====== INFORMATION SUPPLIED

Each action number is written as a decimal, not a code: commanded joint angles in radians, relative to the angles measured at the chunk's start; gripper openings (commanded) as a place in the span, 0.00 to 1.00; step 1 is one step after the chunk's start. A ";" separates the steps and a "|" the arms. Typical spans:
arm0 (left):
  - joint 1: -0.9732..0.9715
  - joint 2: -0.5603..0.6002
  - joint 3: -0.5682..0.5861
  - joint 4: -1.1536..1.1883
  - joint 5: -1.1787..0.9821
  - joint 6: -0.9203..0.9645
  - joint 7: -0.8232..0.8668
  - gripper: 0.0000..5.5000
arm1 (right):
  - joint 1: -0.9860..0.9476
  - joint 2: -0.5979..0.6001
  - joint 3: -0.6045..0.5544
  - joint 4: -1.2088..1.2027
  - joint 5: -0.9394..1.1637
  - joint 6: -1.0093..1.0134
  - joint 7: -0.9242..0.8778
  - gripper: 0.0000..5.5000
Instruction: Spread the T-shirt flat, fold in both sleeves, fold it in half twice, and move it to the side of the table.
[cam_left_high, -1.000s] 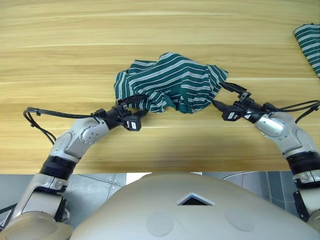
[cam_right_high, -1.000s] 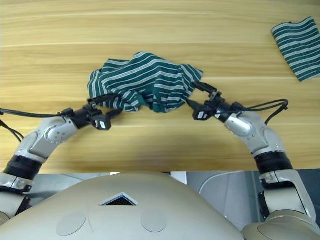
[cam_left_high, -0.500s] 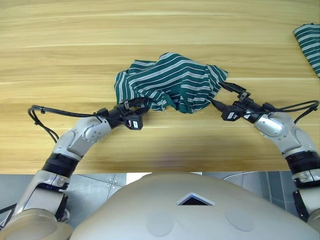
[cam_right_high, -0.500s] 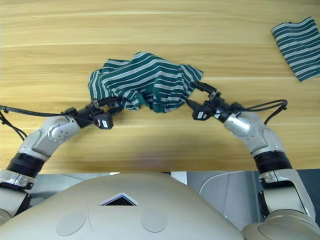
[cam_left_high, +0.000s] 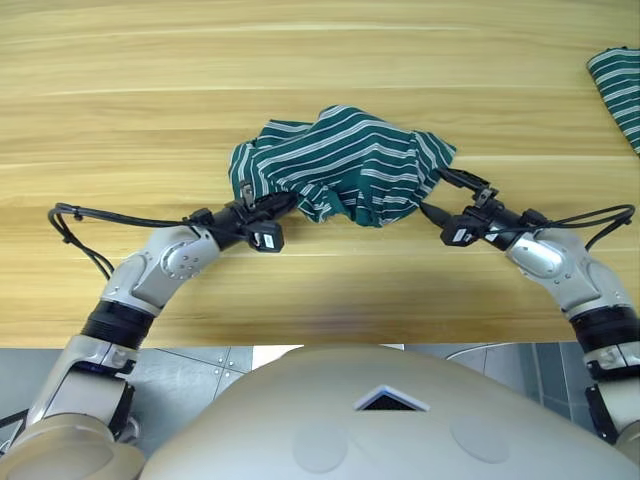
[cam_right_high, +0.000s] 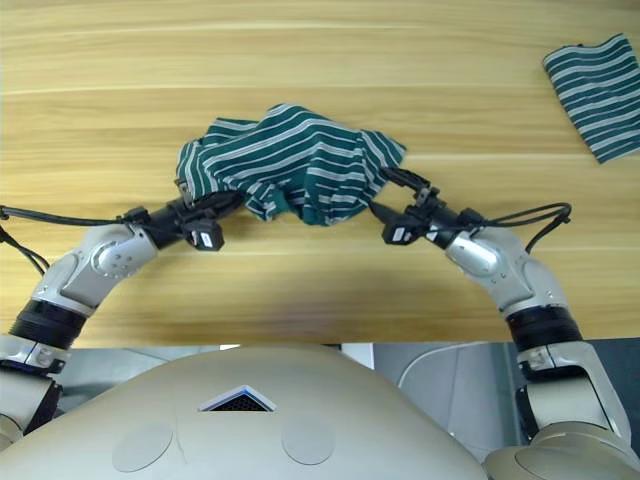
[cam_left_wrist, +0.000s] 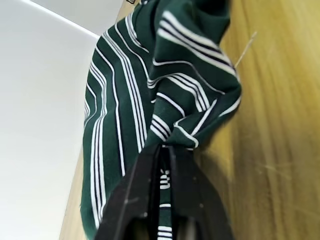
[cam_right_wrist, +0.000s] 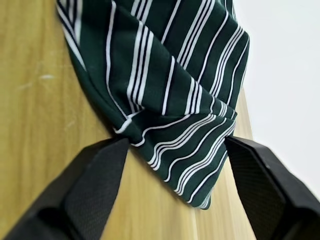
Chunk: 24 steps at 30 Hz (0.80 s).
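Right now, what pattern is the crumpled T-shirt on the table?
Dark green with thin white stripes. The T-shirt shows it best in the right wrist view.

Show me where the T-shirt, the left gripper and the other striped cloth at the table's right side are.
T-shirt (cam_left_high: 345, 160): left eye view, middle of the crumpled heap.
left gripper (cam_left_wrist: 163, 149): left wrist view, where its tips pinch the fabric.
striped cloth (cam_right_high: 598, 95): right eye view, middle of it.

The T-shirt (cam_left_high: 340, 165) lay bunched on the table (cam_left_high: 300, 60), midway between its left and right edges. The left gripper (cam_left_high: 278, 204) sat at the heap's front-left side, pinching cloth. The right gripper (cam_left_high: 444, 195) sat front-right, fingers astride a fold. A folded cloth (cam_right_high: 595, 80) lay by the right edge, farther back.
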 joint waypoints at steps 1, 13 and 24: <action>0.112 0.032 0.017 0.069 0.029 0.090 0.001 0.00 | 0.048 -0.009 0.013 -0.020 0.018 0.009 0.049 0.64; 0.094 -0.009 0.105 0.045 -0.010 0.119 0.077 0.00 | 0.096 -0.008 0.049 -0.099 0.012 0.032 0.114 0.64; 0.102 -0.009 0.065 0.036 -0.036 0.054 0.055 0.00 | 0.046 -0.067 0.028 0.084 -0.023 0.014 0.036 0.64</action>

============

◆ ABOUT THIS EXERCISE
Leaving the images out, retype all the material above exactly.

◆ RESULT
Each action number is written as a decimal, not a code: commanded joint angles in radians, relative to the angles measured at the chunk's start; gripper openings (commanded) as a place in the span, 0.00 to 1.00; step 1 is one step after the chunk's start. A ";" separates the steps and a "|" the arms. Typical spans:
arm0 (left):
  - joint 1: -0.9732..0.9715
  - joint 2: -0.5603..0.6002
  - joint 3: -0.5682..0.5861
  - joint 4: -1.1536..1.1883
  - joint 5: -1.1787..0.9821
  - joint 6: -0.9203..0.9645
  - joint 7: -0.8232..0.8668
  - gripper: 0.0000..5.5000
arm1 (right):
  - joint 1: -0.9860..0.9476
  - joint 2: -0.5979..0.6001
  - joint 3: -0.6045..0.5544
  - joint 4: -1.2088..1.2027
  - joint 5: -0.9394..1.1637
  - joint 6: -1.0093..1.0134
  - joint 7: -0.9242..0.8778
  - gripper: 0.0000..5.5000
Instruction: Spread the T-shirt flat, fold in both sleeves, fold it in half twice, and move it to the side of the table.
[cam_left_high, -1.000s] 
[cam_right_high, -1.000s] 
[cam_left_high, -0.500s] 
[cam_right_high, -0.500s] 
[cam_left_high, +0.000s] 
[cam_right_high, +0.000s] 
[cam_left_wrist, +0.000s] 
[cam_right_wrist, +0.000s] 
Chunk: 24 steps at 30 Hz (0.80 s).
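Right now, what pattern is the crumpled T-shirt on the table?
Dark green with thin white stripes. The T-shirt shows it best in the right wrist view.

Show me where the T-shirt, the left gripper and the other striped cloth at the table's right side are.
T-shirt (cam_left_high: 345, 160): left eye view, middle of the crumpled heap.
left gripper (cam_left_wrist: 163, 149): left wrist view, where its tips pinch the fabric.
striped cloth (cam_right_high: 598, 95): right eye view, middle of it.

The T-shirt (cam_left_high: 340, 165) lay bunched on the table (cam_left_high: 300, 60), midway between its left and right edges. The left gripper (cam_left_high: 278, 204) sat at the heap's front-left side, pinching cloth. The right gripper (cam_left_high: 444, 195) sat front-right, fingers astride a fold. A folded cloth (cam_right_high: 595, 80) lay by the right edge, farther back.
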 joint waypoints at steps 1, 13 and 24: <action>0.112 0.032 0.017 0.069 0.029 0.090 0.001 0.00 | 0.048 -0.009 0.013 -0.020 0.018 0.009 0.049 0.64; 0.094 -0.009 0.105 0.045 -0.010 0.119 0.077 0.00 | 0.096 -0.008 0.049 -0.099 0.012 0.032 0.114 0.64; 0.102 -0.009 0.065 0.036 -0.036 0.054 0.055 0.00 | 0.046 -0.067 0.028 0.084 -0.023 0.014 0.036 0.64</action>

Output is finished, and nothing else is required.